The HSCs formed the CFU-GM colonies, which were identified and counted after 13 days of the experiment (Figure 6F and G). The P4 alone, P5 alone, cytokines (GM-CSF, G-CSF, and IL3) only, cytokines+P4, cytokines+P5, and cytokines+P6, were found to increase significantly (p= 0.001), while P6 alone treated cells were detected insignificant compared with control.
Peptide Loading and Encapsulation in NPP
The emulsion solvent evaporation (nanoprecipitation) method was used to synthesized NPP. The low aqueous (peptide solution) to organic phase (PLGA dissolved in Ethyl Acetate) ratio was maintained to obtain nanoscale particles. Afterwards, the lyophilized nanoparticles with peptide loading percentage of 3.2 ± 0.05% and encapsulation efficiency of 86.4 ± 4.8% were determined.

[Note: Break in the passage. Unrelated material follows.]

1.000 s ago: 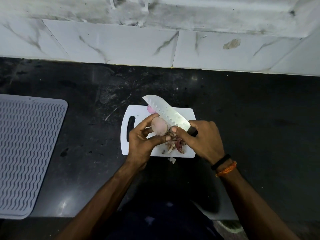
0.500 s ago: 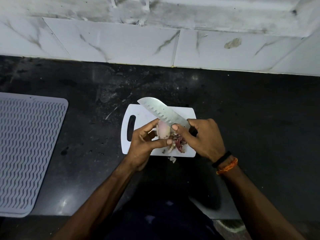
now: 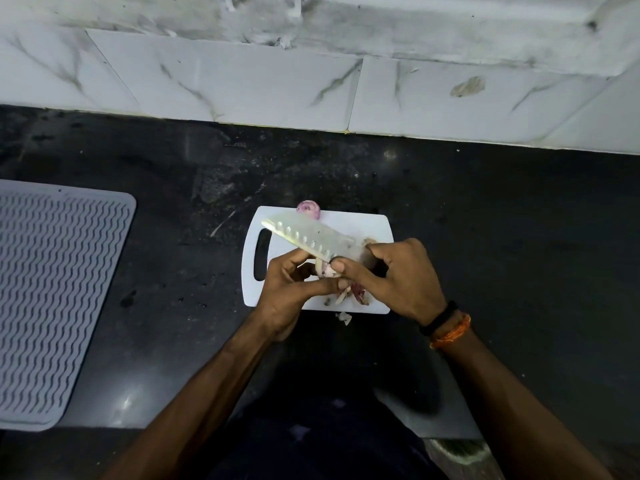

Characterization and Functional Validation of NPP
The intensity was identified for the size distribution of NPP1, NPP2, NPP3, NPP4, NPP5, and NPP6, though no significant hovering was seen in size distribution intensity (Figure 7A). Besides, the relative surface charge of NPP in the colloidal dispersion was calculated based on their mobility across an electric field, described as zeta potential. The measured charge was found close-to-neutral, ranges from −3.58 to −0.26 mV for NPP1, NPP2, NPP3, NPP4, NPP5, and NPP6 (Figure 7B). The NPP size was identified as Z-Avg ranging from 93.6nm to 254.8nm, and polydispersity index (PdI) between 0.012 to 0.212 showed monodispersed formulation and suggested maximum penetration inside the cells.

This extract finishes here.